Yoshitsune no Minamoto was a Military leader of the early Kamakura period.
Background
Yoshitsune no Minamoto was born in 1159 in Japan. He was the son of Minamoto no Yoshitomo and Tokiwa Gozen and in his youth was called Ushiwakamaru. in the twelfth month of 1159 his father, Yoshitomo, turned against the leader of the Taira family, Taira no Kiyomori, in the action known as the Heiji uprising, but in the first month of the following year Yoshitomo was killed in battle. Tokiwa Gozen tried to flee with her children but was siezed by the Taira forces. Later she married Fujiwara no Naganari and for a while Yoshitsune lived in the home of the latter.
Career
Around 1169 he entered the temple north of Kyoto called Kuramadera to become a monk. The religious life seemed not to have been to his liking, for around 1174 he left Kyoto and, eluding the Taira soldiers that had been sent to pursue him, made his way to the home of Fujiwara no Hidchira, a powerful lord of the province of Mutsu.

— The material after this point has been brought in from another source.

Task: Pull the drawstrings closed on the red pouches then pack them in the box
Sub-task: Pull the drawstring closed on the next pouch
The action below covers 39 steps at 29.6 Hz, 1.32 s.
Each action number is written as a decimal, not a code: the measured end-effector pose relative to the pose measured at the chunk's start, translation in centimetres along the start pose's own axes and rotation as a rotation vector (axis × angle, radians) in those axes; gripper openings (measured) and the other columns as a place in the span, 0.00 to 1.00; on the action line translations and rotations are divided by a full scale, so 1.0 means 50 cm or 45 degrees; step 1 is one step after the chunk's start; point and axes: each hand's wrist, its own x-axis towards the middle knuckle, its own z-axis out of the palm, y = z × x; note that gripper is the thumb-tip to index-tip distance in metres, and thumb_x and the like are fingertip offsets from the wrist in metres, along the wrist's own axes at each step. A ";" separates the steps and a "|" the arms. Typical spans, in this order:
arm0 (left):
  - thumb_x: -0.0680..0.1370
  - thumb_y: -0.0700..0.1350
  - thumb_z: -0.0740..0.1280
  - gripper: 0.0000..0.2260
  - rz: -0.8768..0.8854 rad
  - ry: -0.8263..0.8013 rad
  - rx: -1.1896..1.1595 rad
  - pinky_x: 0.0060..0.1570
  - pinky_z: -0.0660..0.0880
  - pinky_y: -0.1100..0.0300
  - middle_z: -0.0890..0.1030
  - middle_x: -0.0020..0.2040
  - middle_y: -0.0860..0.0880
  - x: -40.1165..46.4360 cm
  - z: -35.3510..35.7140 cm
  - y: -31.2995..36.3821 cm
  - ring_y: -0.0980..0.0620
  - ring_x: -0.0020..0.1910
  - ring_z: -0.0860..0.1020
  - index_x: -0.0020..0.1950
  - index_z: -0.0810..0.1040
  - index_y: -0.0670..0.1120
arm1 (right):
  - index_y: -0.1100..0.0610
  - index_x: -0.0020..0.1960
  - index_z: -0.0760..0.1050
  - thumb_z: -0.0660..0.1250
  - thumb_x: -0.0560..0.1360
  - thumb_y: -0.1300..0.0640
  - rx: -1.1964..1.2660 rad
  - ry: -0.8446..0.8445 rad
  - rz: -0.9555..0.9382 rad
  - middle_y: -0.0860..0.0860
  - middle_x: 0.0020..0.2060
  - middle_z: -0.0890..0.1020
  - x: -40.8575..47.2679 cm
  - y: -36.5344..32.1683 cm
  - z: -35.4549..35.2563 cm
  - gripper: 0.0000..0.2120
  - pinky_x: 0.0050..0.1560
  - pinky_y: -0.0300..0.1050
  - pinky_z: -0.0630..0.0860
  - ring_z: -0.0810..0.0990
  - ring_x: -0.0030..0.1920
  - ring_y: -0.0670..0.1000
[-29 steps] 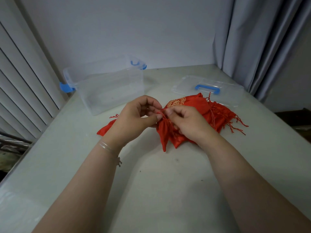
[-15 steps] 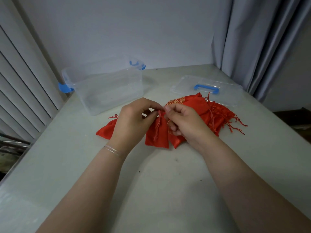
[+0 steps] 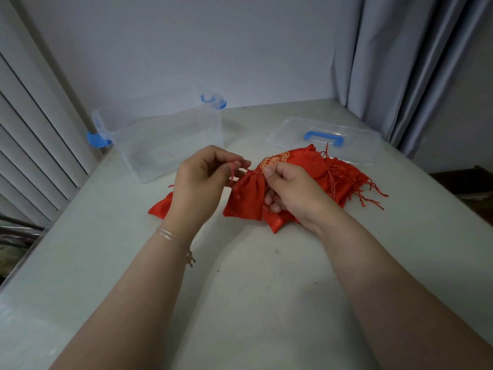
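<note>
A small red pouch [image 3: 246, 196] hangs between my hands above the table, its mouth gathered. My left hand [image 3: 202, 180] pinches the red drawstring [image 3: 233, 170] at the pouch's left. My right hand [image 3: 290, 188] grips the pouch's neck on the right. Behind and under my right hand lies a pile of red pouches [image 3: 328, 174] with loose tassel strings, one with a gold pattern. Another red pouch [image 3: 160, 208] lies flat, partly hidden by my left wrist. The clear plastic box [image 3: 165, 137] with blue latches stands open at the back left.
The box's clear lid [image 3: 333, 134] with a blue handle lies flat at the back right, just behind the pile. The white table [image 3: 253, 276] ends at a wall behind. Blinds stand along the left edge and grey curtains hang at the right.
My hands have drawn slightly apart. The left hand has pulled the drawstring out to the left, and the pouch's mouth is more gathered than before.
</note>
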 end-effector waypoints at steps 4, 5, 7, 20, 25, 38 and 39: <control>0.80 0.34 0.60 0.08 -0.006 -0.038 -0.124 0.36 0.76 0.62 0.85 0.39 0.54 0.000 -0.004 0.004 0.53 0.43 0.82 0.43 0.73 0.43 | 0.53 0.42 0.69 0.53 0.82 0.52 -0.259 -0.102 -0.070 0.49 0.27 0.78 -0.003 -0.004 -0.007 0.13 0.30 0.40 0.71 0.73 0.25 0.49; 0.81 0.35 0.60 0.08 -0.002 -0.048 -0.132 0.36 0.76 0.63 0.85 0.39 0.54 -0.001 -0.004 0.004 0.54 0.42 0.82 0.43 0.72 0.43 | 0.52 0.42 0.68 0.52 0.82 0.52 -0.331 -0.125 -0.086 0.48 0.26 0.78 -0.003 -0.004 -0.007 0.13 0.30 0.39 0.72 0.74 0.24 0.48; 0.81 0.38 0.60 0.07 -0.002 -0.064 -0.138 0.39 0.75 0.64 0.84 0.38 0.54 0.001 -0.006 0.002 0.56 0.41 0.81 0.43 0.71 0.44 | 0.51 0.42 0.67 0.52 0.82 0.52 -0.407 -0.172 -0.125 0.46 0.27 0.77 -0.004 -0.003 -0.008 0.12 0.30 0.39 0.72 0.75 0.24 0.46; 0.74 0.46 0.71 0.09 -0.643 -0.246 0.059 0.32 0.64 0.64 0.78 0.29 0.51 0.010 -0.009 -0.008 0.56 0.29 0.70 0.37 0.75 0.46 | 0.55 0.45 0.69 0.57 0.80 0.47 -0.760 -0.096 -0.411 0.46 0.32 0.75 -0.004 0.016 0.010 0.12 0.38 0.50 0.74 0.77 0.35 0.49; 0.77 0.52 0.66 0.10 -0.775 -0.439 0.017 0.35 0.64 0.61 0.77 0.32 0.53 0.007 -0.022 -0.009 0.55 0.33 0.69 0.40 0.79 0.47 | 0.54 0.42 0.72 0.63 0.78 0.48 -0.633 0.016 -0.435 0.46 0.28 0.74 0.003 0.019 0.016 0.11 0.35 0.45 0.72 0.75 0.31 0.48; 0.78 0.42 0.63 0.07 -0.853 -0.318 -0.487 0.37 0.67 0.62 0.75 0.32 0.55 0.015 -0.026 -0.009 0.58 0.29 0.68 0.40 0.76 0.47 | 0.56 0.40 0.72 0.61 0.80 0.53 -0.086 -0.005 -0.113 0.48 0.27 0.76 0.010 0.018 0.016 0.11 0.22 0.36 0.68 0.72 0.22 0.46; 0.78 0.42 0.63 0.08 -0.860 -0.248 -0.514 0.37 0.68 0.63 0.75 0.31 0.55 0.016 -0.022 -0.010 0.58 0.28 0.68 0.40 0.77 0.47 | 0.56 0.40 0.71 0.61 0.79 0.53 -0.192 0.020 -0.153 0.48 0.26 0.75 0.009 0.019 0.018 0.11 0.23 0.36 0.69 0.71 0.22 0.45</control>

In 1180, hearing that Minamoto no Yoritomo, his elder brother by a different mother, had raised troops and was attempting to overthrow the Taira, he joined in the campaign. In 1183 another relative who had entered the struggle, Yoshitsune’s cousin Minamoto no Yoshinaka, succeeded in driving the Taira forces from the city of Kyoto, but he behaved defiantly toward Retired Emperor Goshirakawa, who controlled the imperial court, and as a consequence Yoshitsune was sent at the head of an army to restore order, attacking and killing Yoshinaka in 1184. Yoshitsune then continued the pursuit of the Taira forces, which had fled to the west, and at the battle of Dan-no-ura in the third month of 1185 finally destroyed them. Shortly after, however, dissension developed between Yoshitsune and his elder brother Yoritomo, who had remained in Kamakura, over the disposition of Taira hostages. Retired Emperor Goshirakawa, determined to exploit the rift between the brothers, commanded Yoshitsune to attack Yoritomo. Yoritomo then dispatched his retainer Tosabo Shoshun to assassinate Yoshitsune, but Yoshitsune succeeded in siezing and killing him instead. In order to evade the pursuers that Yoritomo sent after him, Yoshitsune fled fiom province to province, finally taking refuge with Fujiwara no Hidehira in Mutsu, where he had lived as a youth. When Hidehira died in the tenth month of 1187, however, Yoritomo ordered Hidehira’s son, Fujiwara no Yasuhira, to attack Yoshitsune, an order that he carried out in 1189, forcing Yoshitsune to commit suicide. He performed the deed in hopes of thereby retaining control of the province of Mutsu, but he, in turn, was killed by the forces of Yoritomo, who took over control of the area. Yoshitsune, along with his famous retainer Benkei, is the subject of a number of dramatic works that are still frequently performed today such as the Kabuki plays Ataka-no- seki no kanjinchb and Yoshitsune sembonzakura.